About this task: Filter the entries, keeping every line with the string "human".

Recorded information START

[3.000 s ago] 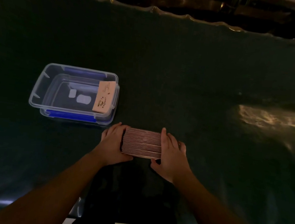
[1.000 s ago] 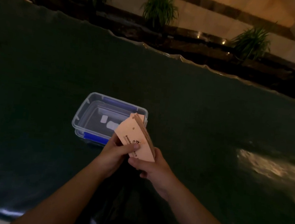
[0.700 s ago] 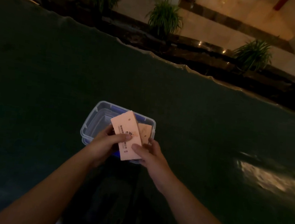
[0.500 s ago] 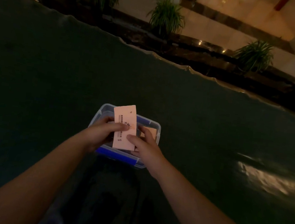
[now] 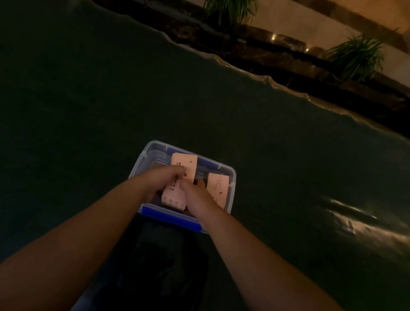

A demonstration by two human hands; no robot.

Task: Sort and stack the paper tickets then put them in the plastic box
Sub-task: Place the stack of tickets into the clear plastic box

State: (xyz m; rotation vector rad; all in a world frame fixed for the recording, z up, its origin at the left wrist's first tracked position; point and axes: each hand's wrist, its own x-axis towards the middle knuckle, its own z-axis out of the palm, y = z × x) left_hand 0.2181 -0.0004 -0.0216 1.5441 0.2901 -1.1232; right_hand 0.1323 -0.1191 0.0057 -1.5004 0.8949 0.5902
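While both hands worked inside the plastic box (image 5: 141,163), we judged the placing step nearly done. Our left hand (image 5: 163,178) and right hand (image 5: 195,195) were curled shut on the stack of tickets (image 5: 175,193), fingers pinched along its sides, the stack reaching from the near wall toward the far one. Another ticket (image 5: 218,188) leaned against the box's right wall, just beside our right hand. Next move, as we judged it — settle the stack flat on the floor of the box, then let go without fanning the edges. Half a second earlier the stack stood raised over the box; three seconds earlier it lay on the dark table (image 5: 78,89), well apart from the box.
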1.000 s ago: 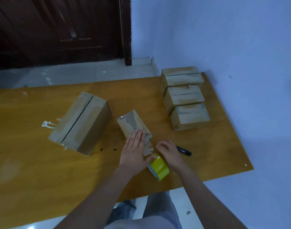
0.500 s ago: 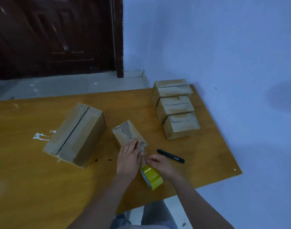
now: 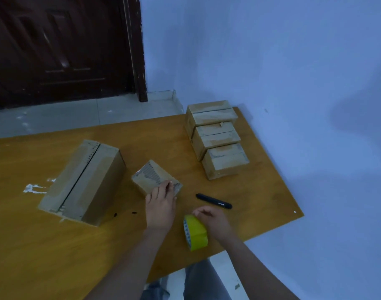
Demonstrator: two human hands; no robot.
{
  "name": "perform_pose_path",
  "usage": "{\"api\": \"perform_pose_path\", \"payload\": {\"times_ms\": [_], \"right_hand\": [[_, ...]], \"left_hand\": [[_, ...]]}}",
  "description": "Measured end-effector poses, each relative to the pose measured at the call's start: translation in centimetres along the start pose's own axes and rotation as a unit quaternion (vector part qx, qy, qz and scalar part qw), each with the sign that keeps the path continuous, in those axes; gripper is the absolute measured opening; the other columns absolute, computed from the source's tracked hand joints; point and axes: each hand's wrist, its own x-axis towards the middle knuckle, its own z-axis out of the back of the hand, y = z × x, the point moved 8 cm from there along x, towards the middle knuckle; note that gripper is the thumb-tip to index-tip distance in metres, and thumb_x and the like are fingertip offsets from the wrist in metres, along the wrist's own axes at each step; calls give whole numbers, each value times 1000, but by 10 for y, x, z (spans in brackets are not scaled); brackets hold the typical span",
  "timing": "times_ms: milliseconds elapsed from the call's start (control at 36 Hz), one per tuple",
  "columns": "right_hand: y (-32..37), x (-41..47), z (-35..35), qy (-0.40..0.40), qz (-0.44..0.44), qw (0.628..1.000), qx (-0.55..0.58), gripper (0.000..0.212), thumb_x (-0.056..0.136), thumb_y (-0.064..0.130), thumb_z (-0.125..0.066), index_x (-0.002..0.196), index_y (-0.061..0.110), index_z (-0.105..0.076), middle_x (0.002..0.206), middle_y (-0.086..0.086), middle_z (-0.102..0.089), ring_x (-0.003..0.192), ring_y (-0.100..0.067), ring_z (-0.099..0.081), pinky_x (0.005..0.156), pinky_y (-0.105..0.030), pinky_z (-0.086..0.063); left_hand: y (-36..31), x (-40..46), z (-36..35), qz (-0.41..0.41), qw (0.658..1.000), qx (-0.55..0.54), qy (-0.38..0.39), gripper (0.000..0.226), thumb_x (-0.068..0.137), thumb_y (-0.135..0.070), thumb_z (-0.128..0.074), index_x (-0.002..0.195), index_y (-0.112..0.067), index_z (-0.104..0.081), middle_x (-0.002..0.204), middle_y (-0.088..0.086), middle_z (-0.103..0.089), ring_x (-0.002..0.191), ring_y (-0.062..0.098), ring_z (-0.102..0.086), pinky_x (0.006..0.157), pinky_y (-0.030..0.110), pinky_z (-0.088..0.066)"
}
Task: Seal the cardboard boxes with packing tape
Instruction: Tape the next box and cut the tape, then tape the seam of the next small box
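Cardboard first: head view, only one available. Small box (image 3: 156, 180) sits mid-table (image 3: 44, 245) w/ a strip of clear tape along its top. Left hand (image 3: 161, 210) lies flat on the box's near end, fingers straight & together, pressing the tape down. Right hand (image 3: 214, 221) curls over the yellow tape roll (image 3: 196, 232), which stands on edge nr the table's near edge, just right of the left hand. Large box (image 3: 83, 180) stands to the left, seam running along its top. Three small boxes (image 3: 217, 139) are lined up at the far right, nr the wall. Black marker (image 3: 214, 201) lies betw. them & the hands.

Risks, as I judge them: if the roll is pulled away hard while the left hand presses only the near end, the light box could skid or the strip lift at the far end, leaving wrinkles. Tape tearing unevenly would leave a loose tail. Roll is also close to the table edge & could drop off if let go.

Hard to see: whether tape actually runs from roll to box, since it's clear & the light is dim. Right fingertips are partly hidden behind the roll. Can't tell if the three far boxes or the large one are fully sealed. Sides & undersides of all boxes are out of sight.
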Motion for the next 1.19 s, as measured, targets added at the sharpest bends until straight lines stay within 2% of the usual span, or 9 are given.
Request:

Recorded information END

Task answer:
A demonstration by two human hands; no robot.
Demonstrator: two human hands; no robot.

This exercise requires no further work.